Task to complete:
The listing below holds a line with "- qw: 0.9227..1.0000" and a line with "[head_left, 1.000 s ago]". Reproduce those two lines exactly, plus everything between them.

━━━

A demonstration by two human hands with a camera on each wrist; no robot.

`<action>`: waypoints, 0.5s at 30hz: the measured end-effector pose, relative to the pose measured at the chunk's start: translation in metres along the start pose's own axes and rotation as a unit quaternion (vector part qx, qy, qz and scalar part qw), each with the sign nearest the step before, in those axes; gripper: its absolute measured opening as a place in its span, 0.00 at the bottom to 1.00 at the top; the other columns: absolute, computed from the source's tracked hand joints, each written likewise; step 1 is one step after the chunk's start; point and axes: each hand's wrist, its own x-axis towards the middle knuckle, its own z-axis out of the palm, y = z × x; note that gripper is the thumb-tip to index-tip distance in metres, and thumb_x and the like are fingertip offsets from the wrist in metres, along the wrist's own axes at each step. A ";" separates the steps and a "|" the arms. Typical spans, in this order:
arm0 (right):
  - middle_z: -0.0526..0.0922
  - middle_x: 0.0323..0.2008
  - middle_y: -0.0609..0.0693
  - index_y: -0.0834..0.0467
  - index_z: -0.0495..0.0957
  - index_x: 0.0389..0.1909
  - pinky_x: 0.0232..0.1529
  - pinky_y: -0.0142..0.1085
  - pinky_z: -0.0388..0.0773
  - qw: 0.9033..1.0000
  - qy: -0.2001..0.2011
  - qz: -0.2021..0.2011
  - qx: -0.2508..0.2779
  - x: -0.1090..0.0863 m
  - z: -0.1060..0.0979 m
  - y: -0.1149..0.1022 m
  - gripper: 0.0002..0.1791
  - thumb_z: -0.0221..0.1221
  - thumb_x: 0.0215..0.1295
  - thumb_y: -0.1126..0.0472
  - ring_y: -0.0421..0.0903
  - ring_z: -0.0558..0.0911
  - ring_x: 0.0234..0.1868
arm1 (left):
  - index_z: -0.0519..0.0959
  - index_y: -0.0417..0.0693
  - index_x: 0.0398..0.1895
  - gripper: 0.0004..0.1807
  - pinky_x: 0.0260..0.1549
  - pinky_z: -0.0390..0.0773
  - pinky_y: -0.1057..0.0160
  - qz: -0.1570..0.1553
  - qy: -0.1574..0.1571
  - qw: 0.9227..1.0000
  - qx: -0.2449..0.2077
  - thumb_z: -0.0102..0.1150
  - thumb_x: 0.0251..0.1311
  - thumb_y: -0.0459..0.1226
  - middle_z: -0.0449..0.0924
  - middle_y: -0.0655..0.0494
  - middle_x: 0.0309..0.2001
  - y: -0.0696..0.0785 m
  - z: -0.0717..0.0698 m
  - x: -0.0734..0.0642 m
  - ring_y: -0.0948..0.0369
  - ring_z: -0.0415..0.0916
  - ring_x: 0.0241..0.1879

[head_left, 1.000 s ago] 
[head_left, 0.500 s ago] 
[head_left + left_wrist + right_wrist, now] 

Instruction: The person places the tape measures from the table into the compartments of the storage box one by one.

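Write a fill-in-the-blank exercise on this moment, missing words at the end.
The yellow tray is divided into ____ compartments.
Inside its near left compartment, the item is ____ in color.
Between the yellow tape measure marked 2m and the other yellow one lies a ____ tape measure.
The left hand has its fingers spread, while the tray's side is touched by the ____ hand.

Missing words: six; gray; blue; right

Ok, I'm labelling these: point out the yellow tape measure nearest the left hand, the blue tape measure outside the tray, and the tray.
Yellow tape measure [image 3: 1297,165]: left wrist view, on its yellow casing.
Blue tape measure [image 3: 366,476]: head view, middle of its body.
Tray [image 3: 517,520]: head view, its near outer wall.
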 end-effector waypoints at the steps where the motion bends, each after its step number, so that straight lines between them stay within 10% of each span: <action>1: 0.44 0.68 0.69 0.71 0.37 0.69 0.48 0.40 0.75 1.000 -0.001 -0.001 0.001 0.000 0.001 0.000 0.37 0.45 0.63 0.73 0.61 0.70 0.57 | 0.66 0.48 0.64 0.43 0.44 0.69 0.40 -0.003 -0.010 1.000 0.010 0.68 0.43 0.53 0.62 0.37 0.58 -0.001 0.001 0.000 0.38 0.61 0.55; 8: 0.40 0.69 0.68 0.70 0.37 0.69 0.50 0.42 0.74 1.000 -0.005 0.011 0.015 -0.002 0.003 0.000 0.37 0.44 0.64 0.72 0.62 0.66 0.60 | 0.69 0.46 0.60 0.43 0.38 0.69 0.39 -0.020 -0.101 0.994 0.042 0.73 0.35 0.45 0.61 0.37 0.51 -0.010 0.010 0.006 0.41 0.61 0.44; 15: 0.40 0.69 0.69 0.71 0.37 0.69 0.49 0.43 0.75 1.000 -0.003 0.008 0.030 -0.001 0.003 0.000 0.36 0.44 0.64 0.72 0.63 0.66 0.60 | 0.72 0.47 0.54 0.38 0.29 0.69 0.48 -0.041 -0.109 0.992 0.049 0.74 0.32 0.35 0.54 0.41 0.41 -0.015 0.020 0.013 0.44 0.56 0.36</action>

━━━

Answer:
  - qw: 0.9227..1.0000
  - qx: -0.2449..0.2077
  - thumb_z: -0.0102..0.1150
  - thumb_x: 0.0251..0.1311
  - thumb_y: -0.0459..0.1226
  - middle_z: -0.0449..0.0924
  - middle_y: -0.0655..0.0494
  - middle_x: 0.0309..0.2001
  - y: -0.0696..0.0785 m
  - z: -0.0717..0.0698 m
  - x: -0.0734..0.0642 m
  - ring_y: -0.0948..0.0369
  - ring_z: -0.0415..0.0916
  - ring_x: 0.0241..0.1879

[head_left, 1.000 s ago] 

The given answer completes the exercise.